Como integrantes de Verde Olivo, formamos parte de la caravana que recorrió el territorio nacional, como lo hizo él en 1959 en la Caravana de la Libertad, pero ahora lo haríamos en dirección inversa.

 

Evocando nuestras vivencias de hace seis años, queremos hacerlos cómplices de aquellos días del traslado de las cenizas del Comandante en Jefe hasta Santiago de Cuba y revelar lo vivido desde el cortejo fúnebre, durante más de mil cien kilómetros.

 

Para ello contamos con los testimonios gráficos de los millones de cubanos que mostraron el amor y respeto en el grito de “Yo soy Fidel”,  de quienes se sacaron del pecho un beso que lanzaron al aire y esbozaron un te quiero con los labios, pues sus labores no les permitían estar tan cerca; o aquellos que por asegurar el trayecto, de espaldas, sintieron su presencia.

 

Pretendemos evocar cómo millones de corazones latieron al unísono ante la incertidumbre, el amor y dolor del último viaje de quien representa una época, un país; por ello, su pueblo lo espero dignamente junto a las carreteras durante horas.

 

Durante las cuarenta y nueve horas del recorrido y todas las que las antecedieron y continuaron, Fidel convocó.

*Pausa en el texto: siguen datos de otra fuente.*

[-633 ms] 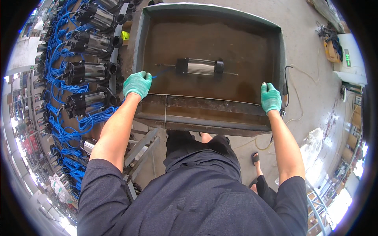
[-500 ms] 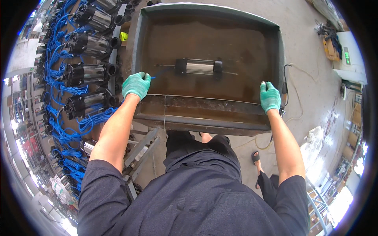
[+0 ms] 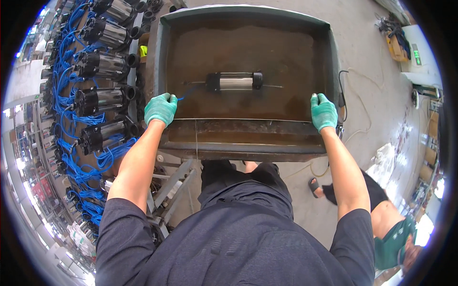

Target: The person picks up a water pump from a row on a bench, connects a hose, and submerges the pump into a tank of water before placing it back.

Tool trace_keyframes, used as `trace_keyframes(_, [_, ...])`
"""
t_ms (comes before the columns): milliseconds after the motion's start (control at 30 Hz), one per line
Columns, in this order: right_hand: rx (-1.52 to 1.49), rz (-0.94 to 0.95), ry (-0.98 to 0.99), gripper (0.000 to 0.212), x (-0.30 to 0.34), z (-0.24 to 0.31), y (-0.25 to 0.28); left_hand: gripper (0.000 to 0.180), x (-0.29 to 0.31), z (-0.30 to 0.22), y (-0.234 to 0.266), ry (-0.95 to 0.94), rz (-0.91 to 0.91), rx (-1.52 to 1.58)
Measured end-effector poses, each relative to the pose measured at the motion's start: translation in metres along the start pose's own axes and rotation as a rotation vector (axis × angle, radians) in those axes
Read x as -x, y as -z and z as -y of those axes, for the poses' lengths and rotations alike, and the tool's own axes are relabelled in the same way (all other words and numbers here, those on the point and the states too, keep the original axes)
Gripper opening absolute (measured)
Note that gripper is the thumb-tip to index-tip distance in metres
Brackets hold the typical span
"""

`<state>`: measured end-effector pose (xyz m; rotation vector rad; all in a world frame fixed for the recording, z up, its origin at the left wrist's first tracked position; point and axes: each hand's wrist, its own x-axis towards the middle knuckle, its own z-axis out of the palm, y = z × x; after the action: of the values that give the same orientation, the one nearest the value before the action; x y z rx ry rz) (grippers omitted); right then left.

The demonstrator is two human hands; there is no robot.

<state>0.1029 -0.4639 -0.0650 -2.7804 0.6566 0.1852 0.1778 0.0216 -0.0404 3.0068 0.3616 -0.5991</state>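
Note:
A metal tank [image 3: 243, 155] with brownish liquid stands in front of me. A cylindrical pump [image 3: 235, 81], with a shiny steel body and black ends, lies sideways in it. Thin rods stick out beyond both its ends. Around the tank's left rim my left hand [image 3: 161, 109], in a green glove, is closed; a blue cable [image 3: 181, 98] shows beside its fingers and runs toward the pump. Whether the hand also grips the cable is hidden. My right hand [image 3: 324, 112], gloved alike, is closed at the right rim. Both hands are apart from the pump.
Several similar pumps [image 3: 102, 65] with coiled blue cables [image 3: 86, 176] stand in a row on the left. A metal frame [image 3: 174, 188] is below the tank's left corner. On the right, another person [image 3: 389, 219] is close to my elbow, and a hose [image 3: 368, 112] lies on the floor.
The tank, pump and row of pumps appear slightly further left in the view. Both my hands stay at the rims. The other person has come further into view at lower right.

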Motion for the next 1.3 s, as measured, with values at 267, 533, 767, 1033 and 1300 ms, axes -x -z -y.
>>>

Por eso fue común sentirse como aquellos rebeldes que bajaron de la Sierra Maestra hace más de medio siglo.

 

La marcha hacia Santiago de Cuba, el territorio donde los grandes tienen sitio perenne, se realizó a una velocidad constante entre los veinticinco y cuarenta kilómetros por hora. Ello permitió que el  pueblo pudiera compartir pensamientos con el Comandante en Jefe, y hoy los podamos exponer en estas páginas.

 

El recorrido de la caravana fue como la vida de Fidel: diversa y expectante, donde no faltaron los días grises, las lluvias débiles o fuertes, ni las cumbres a superar. Pero sobre todo, la Patria le rindió  el merecido tributo y honores a tan extraordinario hombre. Él viajó por su Cuba, protegido por la bandera de la Estrella Solitaria, para despedirse de todos y todo… No podía ser diferente.

 

Por esas razones, al líder de la Revolución Cubana van dedicados los trabajos que en los días siguientes publicaremos en el sitio web Verde Olivo, para revivirlo con las muestras de cariño del pueblo a través de una frase: “¡Yo soy Fidel!”.